## WORK TASK:
Look below for the line holding "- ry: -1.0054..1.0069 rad" and the line holding "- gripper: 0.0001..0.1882". Transcribe exactly those lines and all lines between them, nothing more.

---------- INPUT DATA

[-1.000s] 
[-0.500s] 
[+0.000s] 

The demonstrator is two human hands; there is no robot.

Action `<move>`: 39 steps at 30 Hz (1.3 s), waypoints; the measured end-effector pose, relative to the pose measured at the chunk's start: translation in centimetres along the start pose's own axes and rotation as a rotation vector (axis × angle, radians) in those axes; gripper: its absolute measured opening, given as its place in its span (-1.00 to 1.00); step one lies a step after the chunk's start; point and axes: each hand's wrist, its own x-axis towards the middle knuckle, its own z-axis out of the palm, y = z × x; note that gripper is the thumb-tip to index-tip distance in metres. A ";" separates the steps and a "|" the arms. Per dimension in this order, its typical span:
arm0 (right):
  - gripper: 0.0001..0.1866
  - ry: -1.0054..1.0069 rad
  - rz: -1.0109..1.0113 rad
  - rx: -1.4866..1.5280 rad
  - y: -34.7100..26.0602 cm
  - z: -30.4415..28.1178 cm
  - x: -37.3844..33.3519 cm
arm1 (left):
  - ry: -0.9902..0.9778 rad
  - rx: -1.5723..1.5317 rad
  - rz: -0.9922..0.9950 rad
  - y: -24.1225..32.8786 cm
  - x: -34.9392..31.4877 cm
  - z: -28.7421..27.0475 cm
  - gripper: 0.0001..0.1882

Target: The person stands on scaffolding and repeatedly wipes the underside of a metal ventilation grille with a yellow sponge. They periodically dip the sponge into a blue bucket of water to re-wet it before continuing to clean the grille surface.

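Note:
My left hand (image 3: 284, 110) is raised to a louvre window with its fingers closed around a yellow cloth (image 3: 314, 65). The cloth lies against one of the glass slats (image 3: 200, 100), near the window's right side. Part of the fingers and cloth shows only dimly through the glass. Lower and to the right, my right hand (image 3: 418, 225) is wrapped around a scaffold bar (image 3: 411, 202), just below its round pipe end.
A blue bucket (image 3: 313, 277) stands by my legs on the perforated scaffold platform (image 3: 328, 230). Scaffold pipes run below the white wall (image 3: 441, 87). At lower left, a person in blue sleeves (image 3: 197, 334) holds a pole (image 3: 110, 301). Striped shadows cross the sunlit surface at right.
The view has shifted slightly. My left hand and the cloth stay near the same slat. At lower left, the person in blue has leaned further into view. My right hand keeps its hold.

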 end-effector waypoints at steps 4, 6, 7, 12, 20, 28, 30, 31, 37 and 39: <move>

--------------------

## TASK RESULT:
  - ry: -1.0054..1.0069 rad
  - rz: -1.0109..1.0113 rad
  - rx: -1.4866..1.5280 rad
  - y: -34.7100..26.0602 cm
  - z: -30.4415..28.1178 cm
  - x: -37.3844..33.3519 cm
arm1 (left):
  - ry: -0.9902..0.9778 rad
  - rx: -1.5723..1.5317 rad
  - rz: -0.9922..0.9950 rad
  - y: -24.1225..32.8786 cm
  - x: -34.9392..31.4877 cm
  - z: -28.7421..27.0475 cm
  - gripper: 0.0001..0.1882

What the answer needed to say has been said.